After viewing this contender for “the most one-sided match in history”, the California State Athletic Commission’s executive officer Andy Foster announced that the Commission would be holding Flores’ $80,000 purse citing a bylaw which states his regulatory body can do so in the event it appears “a contestant is not competing honestly, or is intentionally not competing to the best of his or her ability.”

Later, Foster stated that no determination has been made as to whether the commission believes Flores threw the fight or was not competing to the best of his ability, but this matter will be reviewed. A special CSAC hearing will be held and a vote taken. Foster continued, “I’m very much not saying that any one of those things have happened. But there’s enough justification where we need to look at it again. And we need to look at it for more than just 15 minutes as we witnessed during the broadcast of this event.”

During this one-sided fight, Ortiz closed quickly on Flores and landed his powerful blows. Whether blocked or not, Flores gave the impression they had a lot of affect on him. In the finishing sequence, it had been undetermined whether Ortiz landed a shot to Flores’ body. Never the less, at that point Flores dropped to the canvas and could not continue. On the broadcast, it was reported that Flores had an injured eye? Replays showed that Ortiz’s right forearm had landed to Flores’ head on the final blow. It was this forearm that Keith Veltre of Roy Jones Jr. Boxing Promotions, Flores’ promoter, claimed was the blow that finished the fight.

Ortiz, a top heavyweight whose only two career defeats came against Deontay Wilder, now goes to 32-2 with 27 knockouts. Flores now ends up with a record of (18-3-1) with the 18 wins coming over the “let’s inflate my record opponents” while the losses were to the more creditable fighters like Luis Ortiz in 2020, Joseph Parker in 2018, and Charles Martin in 2014.

Foster then said the commission will now put together their special hearing as quickly as possible. “We’re gonna try to move it along,” Foster said. “We’re not gonna try to keep the guy held up. We’re not trying to take away a fighters’ money. I don’t like doing this. I very rarely do.
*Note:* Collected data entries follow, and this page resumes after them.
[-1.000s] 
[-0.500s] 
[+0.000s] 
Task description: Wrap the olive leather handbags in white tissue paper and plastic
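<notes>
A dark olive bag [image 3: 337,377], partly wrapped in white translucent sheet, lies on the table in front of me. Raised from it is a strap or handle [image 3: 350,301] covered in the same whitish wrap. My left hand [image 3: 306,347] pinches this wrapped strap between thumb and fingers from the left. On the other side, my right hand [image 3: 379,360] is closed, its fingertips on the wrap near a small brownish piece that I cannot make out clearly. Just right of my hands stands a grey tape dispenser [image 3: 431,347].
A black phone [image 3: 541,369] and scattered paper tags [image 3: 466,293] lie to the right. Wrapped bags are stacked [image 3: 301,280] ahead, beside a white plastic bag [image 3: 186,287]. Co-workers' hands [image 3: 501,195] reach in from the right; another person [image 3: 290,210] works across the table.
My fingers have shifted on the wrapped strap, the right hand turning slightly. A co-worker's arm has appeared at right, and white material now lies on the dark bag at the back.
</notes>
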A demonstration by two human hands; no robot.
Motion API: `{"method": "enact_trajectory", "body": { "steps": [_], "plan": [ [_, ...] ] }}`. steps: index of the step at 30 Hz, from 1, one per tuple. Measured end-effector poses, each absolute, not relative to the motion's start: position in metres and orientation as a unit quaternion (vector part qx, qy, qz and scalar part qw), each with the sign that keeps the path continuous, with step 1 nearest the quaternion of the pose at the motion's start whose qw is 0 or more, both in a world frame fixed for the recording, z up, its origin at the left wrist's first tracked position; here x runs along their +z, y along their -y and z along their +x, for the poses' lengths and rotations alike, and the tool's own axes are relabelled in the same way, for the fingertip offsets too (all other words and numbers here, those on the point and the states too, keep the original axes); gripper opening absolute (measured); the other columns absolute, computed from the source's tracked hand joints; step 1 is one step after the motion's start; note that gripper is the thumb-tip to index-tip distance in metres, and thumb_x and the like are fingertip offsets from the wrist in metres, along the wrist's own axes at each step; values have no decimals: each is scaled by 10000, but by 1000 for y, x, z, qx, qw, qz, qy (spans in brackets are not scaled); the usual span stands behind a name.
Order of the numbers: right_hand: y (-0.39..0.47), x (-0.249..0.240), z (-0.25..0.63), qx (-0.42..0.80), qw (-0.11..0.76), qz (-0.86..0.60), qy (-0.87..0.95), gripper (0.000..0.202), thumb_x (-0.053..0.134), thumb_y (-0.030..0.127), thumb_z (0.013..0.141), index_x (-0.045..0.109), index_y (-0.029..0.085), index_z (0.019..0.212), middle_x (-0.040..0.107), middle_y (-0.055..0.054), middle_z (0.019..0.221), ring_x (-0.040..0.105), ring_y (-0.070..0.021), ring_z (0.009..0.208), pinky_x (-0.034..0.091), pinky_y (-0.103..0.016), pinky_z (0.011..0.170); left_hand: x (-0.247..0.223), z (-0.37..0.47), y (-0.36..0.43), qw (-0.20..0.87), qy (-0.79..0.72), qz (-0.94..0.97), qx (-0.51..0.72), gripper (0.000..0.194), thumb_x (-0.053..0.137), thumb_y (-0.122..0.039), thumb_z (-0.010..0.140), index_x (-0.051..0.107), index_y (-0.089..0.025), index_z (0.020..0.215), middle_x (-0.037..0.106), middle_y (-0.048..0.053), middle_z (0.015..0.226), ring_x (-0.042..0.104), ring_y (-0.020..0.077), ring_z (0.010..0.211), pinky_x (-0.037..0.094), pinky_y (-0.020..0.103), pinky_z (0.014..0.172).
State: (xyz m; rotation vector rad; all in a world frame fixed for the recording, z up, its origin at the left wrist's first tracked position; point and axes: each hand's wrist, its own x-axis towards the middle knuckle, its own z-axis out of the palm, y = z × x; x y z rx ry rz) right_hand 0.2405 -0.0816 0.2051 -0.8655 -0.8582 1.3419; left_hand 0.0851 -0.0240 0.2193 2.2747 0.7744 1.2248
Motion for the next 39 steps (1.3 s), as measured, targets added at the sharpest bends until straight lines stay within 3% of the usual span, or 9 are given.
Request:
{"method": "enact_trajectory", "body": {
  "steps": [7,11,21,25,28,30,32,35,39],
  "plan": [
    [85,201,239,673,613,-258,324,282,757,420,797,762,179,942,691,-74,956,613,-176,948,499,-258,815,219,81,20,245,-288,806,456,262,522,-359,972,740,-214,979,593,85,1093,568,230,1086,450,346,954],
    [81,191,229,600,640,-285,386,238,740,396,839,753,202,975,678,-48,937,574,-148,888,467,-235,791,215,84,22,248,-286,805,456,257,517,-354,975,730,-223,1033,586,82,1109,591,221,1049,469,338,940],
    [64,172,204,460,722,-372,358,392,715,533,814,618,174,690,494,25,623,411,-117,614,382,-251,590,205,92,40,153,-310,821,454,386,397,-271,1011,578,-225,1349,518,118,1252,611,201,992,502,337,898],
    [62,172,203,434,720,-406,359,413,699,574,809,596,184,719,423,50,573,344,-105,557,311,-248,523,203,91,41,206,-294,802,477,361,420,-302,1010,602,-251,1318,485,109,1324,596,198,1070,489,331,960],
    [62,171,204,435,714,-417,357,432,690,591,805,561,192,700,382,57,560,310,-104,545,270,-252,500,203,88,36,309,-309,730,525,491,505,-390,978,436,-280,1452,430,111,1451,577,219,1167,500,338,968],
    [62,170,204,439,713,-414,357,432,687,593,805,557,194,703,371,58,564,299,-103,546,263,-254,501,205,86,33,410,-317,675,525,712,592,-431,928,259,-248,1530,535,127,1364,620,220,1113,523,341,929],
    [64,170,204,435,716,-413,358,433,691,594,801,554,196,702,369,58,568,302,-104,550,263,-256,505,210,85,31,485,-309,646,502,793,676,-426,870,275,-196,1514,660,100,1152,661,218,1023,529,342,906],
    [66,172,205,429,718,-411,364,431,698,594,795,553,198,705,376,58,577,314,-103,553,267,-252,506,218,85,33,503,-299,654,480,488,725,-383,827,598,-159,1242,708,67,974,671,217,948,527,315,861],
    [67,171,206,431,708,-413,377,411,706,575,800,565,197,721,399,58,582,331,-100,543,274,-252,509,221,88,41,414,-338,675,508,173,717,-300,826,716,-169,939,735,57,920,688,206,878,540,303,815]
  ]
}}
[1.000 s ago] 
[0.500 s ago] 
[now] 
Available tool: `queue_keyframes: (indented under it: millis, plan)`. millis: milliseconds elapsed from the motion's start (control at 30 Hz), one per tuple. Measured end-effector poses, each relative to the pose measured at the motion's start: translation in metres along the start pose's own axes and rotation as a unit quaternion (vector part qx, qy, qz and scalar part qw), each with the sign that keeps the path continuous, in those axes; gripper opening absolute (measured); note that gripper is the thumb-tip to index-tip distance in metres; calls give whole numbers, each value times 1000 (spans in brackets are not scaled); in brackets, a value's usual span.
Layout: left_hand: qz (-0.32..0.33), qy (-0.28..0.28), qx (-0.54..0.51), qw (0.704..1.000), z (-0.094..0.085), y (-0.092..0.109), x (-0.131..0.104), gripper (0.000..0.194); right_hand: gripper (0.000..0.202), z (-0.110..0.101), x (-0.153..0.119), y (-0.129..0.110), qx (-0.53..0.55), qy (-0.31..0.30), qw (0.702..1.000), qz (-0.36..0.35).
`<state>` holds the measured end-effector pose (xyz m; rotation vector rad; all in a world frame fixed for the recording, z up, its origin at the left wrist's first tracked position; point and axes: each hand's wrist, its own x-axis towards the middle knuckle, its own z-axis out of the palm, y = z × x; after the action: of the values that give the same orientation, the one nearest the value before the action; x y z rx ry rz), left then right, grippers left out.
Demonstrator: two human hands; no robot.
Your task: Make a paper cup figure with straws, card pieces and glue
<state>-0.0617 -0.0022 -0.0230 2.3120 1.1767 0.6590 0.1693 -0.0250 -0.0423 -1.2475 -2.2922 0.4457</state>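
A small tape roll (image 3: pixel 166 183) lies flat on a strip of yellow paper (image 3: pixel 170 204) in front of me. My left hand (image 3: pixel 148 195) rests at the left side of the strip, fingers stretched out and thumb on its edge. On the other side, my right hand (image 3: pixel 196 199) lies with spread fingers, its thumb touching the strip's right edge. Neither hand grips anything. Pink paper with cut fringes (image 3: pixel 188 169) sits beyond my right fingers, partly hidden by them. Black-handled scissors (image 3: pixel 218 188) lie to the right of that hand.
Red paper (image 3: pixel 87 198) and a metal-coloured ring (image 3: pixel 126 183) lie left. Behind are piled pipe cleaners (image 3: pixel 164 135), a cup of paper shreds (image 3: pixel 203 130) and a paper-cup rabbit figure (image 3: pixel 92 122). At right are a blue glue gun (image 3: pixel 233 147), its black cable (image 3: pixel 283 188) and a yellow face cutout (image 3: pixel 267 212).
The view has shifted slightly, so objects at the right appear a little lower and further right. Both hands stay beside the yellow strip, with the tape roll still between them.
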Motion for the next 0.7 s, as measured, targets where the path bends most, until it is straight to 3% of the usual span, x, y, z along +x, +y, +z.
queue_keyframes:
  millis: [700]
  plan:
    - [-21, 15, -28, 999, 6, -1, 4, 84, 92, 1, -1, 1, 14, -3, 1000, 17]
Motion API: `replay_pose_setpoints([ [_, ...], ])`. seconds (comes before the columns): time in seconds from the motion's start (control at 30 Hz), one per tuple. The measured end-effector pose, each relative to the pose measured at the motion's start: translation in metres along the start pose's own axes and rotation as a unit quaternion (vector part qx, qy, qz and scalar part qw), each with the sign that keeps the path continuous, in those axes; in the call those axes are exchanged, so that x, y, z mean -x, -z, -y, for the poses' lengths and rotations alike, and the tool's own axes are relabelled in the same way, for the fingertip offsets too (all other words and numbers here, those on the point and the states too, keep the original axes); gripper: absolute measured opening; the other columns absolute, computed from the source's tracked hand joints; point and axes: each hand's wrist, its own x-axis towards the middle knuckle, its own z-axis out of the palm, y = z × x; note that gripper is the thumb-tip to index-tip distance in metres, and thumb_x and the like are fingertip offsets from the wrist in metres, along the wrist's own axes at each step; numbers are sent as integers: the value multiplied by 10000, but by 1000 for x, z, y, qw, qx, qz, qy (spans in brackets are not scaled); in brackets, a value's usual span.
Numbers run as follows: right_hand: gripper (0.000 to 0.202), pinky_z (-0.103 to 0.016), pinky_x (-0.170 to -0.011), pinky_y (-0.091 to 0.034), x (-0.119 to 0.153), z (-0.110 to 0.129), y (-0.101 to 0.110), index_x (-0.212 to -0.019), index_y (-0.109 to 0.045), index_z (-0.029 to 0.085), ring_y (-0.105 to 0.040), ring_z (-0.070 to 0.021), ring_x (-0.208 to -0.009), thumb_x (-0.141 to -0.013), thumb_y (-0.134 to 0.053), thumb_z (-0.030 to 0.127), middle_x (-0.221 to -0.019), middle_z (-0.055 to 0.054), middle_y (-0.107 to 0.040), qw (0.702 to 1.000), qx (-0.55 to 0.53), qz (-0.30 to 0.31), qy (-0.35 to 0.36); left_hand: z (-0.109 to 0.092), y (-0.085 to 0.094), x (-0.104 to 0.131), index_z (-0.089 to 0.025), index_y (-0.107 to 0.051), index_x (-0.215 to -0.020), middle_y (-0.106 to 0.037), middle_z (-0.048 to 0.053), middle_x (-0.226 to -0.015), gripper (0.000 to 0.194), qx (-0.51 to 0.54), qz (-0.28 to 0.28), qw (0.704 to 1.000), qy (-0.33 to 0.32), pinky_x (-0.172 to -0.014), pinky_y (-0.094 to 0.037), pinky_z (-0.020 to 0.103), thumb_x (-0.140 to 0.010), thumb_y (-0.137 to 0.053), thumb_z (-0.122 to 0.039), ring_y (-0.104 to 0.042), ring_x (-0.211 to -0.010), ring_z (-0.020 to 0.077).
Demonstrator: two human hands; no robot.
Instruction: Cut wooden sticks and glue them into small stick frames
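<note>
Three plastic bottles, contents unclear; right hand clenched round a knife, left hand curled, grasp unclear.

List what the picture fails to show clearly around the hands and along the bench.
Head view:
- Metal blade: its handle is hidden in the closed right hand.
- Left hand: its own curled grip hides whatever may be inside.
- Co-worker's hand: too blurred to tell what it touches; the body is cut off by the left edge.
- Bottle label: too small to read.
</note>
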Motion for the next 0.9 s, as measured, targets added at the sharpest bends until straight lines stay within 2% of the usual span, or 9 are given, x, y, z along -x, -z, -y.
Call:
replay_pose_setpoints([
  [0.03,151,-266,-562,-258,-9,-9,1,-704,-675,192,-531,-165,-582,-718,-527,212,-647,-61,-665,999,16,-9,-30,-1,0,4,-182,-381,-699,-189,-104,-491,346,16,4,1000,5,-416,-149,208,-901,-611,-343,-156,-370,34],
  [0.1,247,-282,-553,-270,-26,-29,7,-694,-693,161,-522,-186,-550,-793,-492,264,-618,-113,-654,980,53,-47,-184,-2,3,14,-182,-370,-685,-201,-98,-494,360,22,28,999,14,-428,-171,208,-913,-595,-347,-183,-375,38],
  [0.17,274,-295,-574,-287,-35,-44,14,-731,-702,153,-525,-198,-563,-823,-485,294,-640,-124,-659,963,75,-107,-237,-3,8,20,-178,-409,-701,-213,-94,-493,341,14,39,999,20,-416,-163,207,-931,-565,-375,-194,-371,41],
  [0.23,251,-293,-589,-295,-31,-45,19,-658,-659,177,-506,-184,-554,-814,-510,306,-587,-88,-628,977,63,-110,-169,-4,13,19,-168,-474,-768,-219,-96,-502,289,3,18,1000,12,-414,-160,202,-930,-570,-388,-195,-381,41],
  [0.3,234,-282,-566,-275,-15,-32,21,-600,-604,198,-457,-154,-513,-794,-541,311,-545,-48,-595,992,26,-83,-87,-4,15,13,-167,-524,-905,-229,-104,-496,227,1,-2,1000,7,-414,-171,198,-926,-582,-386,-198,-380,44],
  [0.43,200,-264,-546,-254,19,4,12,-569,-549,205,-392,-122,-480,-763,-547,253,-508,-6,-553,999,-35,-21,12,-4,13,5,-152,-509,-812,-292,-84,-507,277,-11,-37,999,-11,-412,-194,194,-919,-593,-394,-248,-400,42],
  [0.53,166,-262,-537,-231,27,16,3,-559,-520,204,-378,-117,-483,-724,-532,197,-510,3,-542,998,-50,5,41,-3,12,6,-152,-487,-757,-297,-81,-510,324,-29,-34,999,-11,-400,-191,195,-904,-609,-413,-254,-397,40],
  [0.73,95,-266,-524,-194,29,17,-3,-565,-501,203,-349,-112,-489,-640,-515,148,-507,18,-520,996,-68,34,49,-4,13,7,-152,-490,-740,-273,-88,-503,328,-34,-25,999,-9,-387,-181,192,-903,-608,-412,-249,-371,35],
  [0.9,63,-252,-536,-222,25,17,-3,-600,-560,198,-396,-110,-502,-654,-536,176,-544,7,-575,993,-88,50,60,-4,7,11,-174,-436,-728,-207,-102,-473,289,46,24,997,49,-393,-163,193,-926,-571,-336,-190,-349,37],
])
But it was a main event on Fox and we feel like there is enough reason to review it.” 

The results from the other four bouts: 

In the Main Event, Bout #5, a battle for the WBO NABO Heavyweight Title they featured Frank “The Cuban Flash” Sanchez (left) from Las Vegas, Nevada who with his win moved to 16-0, 12 KOs after his fourth round knockout of the 40-year-old Brian Howard (r) from Loganville, Georgia who dropped to (15-4 with 12 KOs). In Howard’s loss to Sanchez, he suffered three knockdowns, one in round three and two more in round four.

In Bout #3, again heavyweights, it was the 34-year-old, 6’5” tall, undefeated Michael Polite Coffie (11-0, 8 KOs) from Brooklyn, New York, stopping the 39-year-old southpaw Joey Abell from Coon Rapids, Minnesota (now 35-11 with 33 KOs) in round two after an injury to Abell’s right arm.

In Bout #2, it was the 35-year-old, 6’6” tall heavyweight Rafael “El Grande” Rios (right) from San Diego, Calif. now (11-3, 8 KOs) going down to defeat at the hands of 6’6” tall Carlos Negron (left) from Miami, Florida who improved his record to (22-3, 18 KOs) after stopping Rios in round two. 

In the opener, Bout #1, it was the 22-year-old, 6’7” tall Steven Torres from Reading, Penna. (r) improving his record to (4-0, 4 KOs) after stopping the 40-year-old, 6’3” tall Joshua Tuani (left) of Sea Tac, Washington, now (2-3) after being counted out after a body shot ended his night in round two.